Whenever the word "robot" turns up in a line below, that line should be copied.

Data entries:
※

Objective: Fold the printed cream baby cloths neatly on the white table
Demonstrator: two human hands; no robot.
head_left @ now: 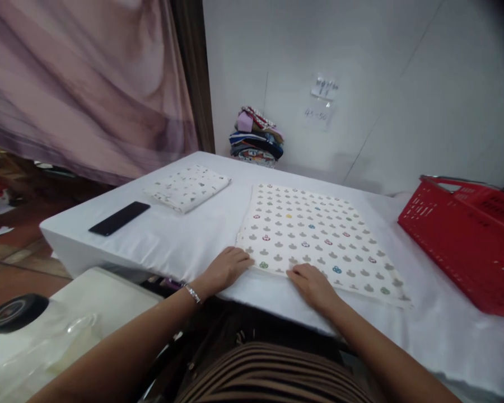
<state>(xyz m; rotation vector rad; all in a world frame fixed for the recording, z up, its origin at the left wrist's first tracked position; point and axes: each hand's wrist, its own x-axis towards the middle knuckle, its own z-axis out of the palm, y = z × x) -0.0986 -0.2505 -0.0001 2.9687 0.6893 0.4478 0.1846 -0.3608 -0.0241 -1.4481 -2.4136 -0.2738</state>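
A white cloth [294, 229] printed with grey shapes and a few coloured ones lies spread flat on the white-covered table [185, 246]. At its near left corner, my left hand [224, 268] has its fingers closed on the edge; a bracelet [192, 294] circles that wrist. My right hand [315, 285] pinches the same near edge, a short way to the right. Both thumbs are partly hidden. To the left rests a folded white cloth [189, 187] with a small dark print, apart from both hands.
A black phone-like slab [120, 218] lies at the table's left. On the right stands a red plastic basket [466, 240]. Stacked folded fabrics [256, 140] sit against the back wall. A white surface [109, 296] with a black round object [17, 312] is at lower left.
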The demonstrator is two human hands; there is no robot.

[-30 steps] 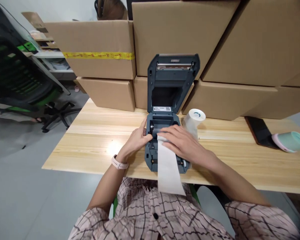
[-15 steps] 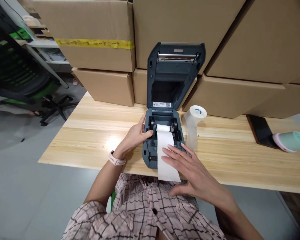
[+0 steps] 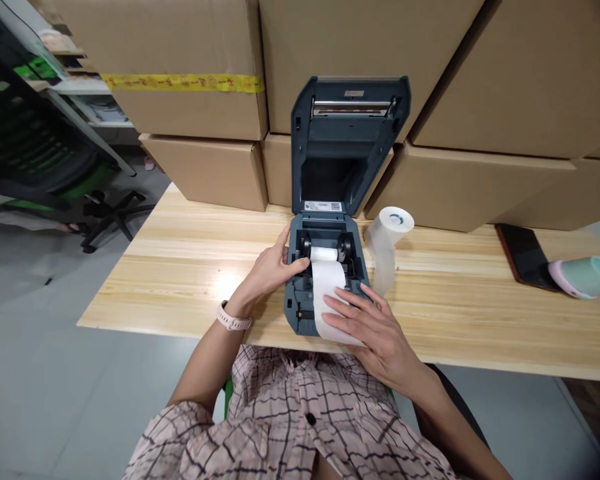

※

• Task output:
Demonstrator: two human hands; no robot.
The demonstrator is two human hands; there is no robot.

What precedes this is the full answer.